Would you transcribe the whole listing exactly, minus its pictures?

─── Supplied material ───

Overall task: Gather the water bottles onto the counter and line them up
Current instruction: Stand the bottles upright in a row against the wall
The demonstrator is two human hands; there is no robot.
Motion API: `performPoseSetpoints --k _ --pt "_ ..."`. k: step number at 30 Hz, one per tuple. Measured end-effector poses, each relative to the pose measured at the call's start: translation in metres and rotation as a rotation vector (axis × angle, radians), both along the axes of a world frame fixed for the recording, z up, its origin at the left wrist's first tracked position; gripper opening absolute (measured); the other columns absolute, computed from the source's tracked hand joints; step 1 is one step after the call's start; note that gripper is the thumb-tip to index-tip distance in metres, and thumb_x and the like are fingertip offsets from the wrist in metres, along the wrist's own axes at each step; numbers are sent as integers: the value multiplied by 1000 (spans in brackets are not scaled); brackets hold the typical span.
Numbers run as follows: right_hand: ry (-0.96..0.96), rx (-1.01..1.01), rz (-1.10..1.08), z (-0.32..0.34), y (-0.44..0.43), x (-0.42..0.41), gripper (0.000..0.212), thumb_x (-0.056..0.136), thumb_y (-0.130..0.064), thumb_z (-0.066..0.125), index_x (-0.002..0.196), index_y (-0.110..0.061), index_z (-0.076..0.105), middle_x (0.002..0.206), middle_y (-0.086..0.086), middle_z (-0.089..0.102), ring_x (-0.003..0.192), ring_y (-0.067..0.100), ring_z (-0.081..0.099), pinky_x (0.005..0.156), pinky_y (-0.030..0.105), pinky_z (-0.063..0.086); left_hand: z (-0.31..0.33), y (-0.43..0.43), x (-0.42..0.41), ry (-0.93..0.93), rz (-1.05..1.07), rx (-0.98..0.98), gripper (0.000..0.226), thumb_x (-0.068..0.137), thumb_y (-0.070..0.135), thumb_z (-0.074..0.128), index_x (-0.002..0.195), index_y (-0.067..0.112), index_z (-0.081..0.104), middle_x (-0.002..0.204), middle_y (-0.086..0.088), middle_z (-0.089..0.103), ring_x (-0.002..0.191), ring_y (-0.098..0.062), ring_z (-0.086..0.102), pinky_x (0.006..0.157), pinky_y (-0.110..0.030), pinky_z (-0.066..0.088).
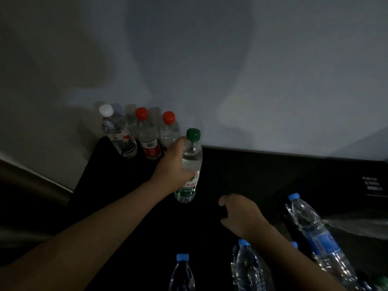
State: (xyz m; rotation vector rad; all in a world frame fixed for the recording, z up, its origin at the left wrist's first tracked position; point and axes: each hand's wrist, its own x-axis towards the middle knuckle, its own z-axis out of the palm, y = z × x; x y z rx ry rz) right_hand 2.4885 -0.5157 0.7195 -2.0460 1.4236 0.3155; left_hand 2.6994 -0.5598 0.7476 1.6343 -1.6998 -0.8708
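Observation:
My left hand (174,164) grips a green-capped water bottle (190,156) around its middle, upright on the black counter (262,175), just right of a row against the wall. That row holds a white-capped bottle (117,131) and two red-capped bottles (147,133) (170,129). My right hand (241,215) hovers over the counter with loosely curled fingers and holds nothing. Blue-capped bottles stand near me: one at the right (315,234), one at bottom centre (245,265), one at bottom left of centre (181,274).
A pale wall (210,70) rises right behind the counter. The counter's left end (92,164) drops off beside the white-capped bottle. Clear plastic wrapping (361,225) lies at the right. A green cap (382,282) peeks in at the bottom right corner.

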Motion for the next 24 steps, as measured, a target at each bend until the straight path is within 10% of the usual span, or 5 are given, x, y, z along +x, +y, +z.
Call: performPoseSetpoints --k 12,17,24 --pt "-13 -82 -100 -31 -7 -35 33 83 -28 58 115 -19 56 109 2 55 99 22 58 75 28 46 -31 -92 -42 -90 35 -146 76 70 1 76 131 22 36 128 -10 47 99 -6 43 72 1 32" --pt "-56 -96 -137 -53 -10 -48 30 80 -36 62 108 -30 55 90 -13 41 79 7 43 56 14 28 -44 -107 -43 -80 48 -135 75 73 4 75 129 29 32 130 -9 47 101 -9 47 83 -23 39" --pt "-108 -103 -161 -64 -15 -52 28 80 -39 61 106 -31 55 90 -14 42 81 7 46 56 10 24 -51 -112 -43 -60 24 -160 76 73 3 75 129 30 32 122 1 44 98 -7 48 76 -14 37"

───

• _Response to this exercise_:
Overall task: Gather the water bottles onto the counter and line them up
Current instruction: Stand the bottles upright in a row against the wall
The demonstrator is two human hands; there is no robot.
Motion API: `performPoseSetpoints --k _ --pt "_ ..."`. k: step number at 30 Hz, one per tuple. Measured end-effector poses, each relative to the pose measured at the call's start: translation in metres and rotation as a rotation vector (axis × angle, radians), both along the axes of a world frame fixed for the recording, z up, its origin at the left wrist's first tracked position; gripper opening absolute (measured); the other columns absolute, computed from the source's tracked hand joints; step 1 is one step after the call's start; note that gripper is the thumb-tip to index-tip distance in metres, and thumb_x and the like are fingertip offsets from the wrist in metres, along the wrist's own axes at each step; numbers are sent as integers: the value multiplied by 1000 (spans in brackets are not scaled); brackets hold the typical span.
Numbers run as follows: right_hand: ry (-0.96..0.96), rx (-1.01..1.01), rz (-1.10..1.08), z (-0.32..0.34), y (-0.44..0.43), x (-0.42..0.41), gripper (0.000..0.212), thumb_x (-0.056..0.136), thumb_y (-0.130..0.064), thumb_z (-0.066..0.125), index_x (-0.002..0.196), index_y (-0.110..0.061), index_z (-0.076..0.105), middle_x (0.002..0.206), middle_y (-0.086..0.086), middle_z (-0.089..0.102), ring_x (-0.003..0.192), ring_y (-0.067..0.100), ring_z (-0.081..0.099), pinky_x (0.005..0.156), pinky_y (-0.030..0.105), pinky_z (-0.063..0.086); left_hand: z (-0.31..0.33), y (-0.43..0.43), x (-0.42..0.41), ry (-0.93..0.93), rz (-1.05..1.07), rx (-0.98..0.98), gripper (0.000..0.226), thumb_x (-0.068..0.137), thumb_y (-0.070..0.135), thumb_z (-0.074..0.128), index_x (-0.002..0.195), index_y (-0.067..0.112), index_z (-0.081..0.104), middle_x (-0.002..0.204), middle_y (-0.086..0.088), middle_z (-0.089..0.103), ring_x (-0.002..0.191), ring_y (-0.098..0.062), ring_z (-0.086..0.102), pinky_x (0.006..0.157), pinky_y (-0.110..0.030), pinky_z (-0.066..0.088).
State: (xyz m; rotation vector rad; all in a world frame fixed for the recording, z up, its origin at the left wrist's first tracked position; point and axes: each hand's wrist, its own x-axis towards the middle knuckle, its own z-axis out of the palm, y = z × x; x y z rx ry rz) right_hand 2.4885 -0.5157 0.7195 -2.0460 1.4236 0.3155; left_hand 2.6994 -0.5598 0.7476 1.6343 -1.6998 -0.8708
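Observation:
My left hand (174,164) grips a green-capped water bottle (190,156) around its middle, upright on the black counter (262,175), just right of a row against the wall. That row holds a white-capped bottle (117,131) and two red-capped bottles (147,133) (170,129). My right hand (241,215) hovers over the counter with loosely curled fingers and holds nothing. Blue-capped bottles stand near me: one at the right (315,234), one at bottom centre (245,265), one at bottom left of centre (181,274).
A pale wall (210,70) rises right behind the counter. The counter's left end (92,164) drops off beside the white-capped bottle. Clear plastic wrapping (361,225) lies at the right. A green cap (382,282) peeks in at the bottom right corner.
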
Motion for the next 24 steps, as measured, a target at each bend until the straight path is within 10% of the usual span, or 5 are given, x, y, z along +x, +y, +z.
Call: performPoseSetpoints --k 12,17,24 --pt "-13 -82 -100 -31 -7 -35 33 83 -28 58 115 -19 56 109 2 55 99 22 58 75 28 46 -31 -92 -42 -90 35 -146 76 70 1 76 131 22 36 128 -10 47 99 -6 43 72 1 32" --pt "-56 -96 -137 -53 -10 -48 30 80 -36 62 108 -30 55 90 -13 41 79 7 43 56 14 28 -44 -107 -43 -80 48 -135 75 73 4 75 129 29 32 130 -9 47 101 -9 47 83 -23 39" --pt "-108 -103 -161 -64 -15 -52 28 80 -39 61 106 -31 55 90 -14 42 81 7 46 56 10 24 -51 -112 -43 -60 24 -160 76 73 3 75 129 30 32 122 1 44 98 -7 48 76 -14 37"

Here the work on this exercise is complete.